● Directions for this task:
Word for word, give again the lines of the material below, from the one holding "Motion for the" to the last, with nothing added.

Records for the task below:

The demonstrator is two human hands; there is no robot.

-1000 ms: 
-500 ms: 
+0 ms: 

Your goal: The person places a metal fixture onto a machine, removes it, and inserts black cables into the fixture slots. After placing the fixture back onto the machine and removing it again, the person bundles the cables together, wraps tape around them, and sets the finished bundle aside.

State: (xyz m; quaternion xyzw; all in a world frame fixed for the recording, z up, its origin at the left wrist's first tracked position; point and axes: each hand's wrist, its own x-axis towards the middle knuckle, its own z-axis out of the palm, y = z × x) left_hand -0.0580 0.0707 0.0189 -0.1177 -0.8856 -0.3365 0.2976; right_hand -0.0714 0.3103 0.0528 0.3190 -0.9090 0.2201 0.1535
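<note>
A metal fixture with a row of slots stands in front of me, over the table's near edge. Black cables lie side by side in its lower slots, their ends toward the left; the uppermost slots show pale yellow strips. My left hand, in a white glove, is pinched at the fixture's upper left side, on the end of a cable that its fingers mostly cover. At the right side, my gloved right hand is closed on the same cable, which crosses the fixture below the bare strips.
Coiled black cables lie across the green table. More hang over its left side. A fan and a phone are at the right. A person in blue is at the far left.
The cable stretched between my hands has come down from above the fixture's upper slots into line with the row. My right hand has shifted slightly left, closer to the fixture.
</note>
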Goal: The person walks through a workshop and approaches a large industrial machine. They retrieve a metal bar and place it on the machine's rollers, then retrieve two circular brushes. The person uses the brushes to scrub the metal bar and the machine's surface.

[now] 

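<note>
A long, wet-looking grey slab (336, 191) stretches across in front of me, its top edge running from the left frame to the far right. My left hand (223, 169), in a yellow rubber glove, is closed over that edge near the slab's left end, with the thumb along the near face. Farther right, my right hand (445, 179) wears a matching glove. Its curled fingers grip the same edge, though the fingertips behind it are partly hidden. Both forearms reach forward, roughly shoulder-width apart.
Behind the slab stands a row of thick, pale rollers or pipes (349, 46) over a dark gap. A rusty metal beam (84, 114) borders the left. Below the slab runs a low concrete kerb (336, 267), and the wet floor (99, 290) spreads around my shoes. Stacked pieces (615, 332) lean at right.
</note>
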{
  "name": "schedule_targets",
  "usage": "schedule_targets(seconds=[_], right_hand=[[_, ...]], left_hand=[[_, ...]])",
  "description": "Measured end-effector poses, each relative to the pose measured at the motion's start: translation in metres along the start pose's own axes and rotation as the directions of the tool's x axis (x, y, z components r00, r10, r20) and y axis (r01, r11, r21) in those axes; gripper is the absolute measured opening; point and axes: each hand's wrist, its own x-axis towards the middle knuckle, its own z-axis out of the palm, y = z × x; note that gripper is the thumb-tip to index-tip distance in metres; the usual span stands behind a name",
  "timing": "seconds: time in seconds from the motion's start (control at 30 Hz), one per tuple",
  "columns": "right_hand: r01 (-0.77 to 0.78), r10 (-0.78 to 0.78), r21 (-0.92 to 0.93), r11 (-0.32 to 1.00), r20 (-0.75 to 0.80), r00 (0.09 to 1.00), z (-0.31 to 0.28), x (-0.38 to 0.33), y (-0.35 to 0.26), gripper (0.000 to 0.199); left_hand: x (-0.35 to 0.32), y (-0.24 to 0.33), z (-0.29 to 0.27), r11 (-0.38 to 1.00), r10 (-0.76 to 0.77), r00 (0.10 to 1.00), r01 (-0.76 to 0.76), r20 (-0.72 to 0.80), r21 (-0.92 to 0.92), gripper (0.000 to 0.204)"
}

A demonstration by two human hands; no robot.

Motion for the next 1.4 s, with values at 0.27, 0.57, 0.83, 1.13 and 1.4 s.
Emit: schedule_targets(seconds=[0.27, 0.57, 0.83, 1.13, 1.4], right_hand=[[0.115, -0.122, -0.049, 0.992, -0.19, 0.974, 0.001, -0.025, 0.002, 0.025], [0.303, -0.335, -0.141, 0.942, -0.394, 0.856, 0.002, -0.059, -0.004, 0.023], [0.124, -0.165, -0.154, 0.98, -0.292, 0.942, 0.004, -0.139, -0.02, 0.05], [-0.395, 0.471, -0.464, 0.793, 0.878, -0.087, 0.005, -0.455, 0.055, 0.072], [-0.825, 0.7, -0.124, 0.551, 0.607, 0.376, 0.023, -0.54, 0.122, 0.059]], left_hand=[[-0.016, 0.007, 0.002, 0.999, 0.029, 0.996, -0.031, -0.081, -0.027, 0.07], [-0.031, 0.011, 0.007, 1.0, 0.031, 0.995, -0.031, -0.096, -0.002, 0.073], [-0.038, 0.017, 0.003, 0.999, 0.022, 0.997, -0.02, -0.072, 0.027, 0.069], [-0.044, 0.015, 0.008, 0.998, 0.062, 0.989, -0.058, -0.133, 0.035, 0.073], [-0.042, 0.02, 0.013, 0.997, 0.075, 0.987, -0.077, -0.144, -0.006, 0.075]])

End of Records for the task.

● Solution to this exercise:
Motion for the next 1.4 s, with values at 0.27, 0.57, 0.83, 1.13 and 1.4 s.
Emit: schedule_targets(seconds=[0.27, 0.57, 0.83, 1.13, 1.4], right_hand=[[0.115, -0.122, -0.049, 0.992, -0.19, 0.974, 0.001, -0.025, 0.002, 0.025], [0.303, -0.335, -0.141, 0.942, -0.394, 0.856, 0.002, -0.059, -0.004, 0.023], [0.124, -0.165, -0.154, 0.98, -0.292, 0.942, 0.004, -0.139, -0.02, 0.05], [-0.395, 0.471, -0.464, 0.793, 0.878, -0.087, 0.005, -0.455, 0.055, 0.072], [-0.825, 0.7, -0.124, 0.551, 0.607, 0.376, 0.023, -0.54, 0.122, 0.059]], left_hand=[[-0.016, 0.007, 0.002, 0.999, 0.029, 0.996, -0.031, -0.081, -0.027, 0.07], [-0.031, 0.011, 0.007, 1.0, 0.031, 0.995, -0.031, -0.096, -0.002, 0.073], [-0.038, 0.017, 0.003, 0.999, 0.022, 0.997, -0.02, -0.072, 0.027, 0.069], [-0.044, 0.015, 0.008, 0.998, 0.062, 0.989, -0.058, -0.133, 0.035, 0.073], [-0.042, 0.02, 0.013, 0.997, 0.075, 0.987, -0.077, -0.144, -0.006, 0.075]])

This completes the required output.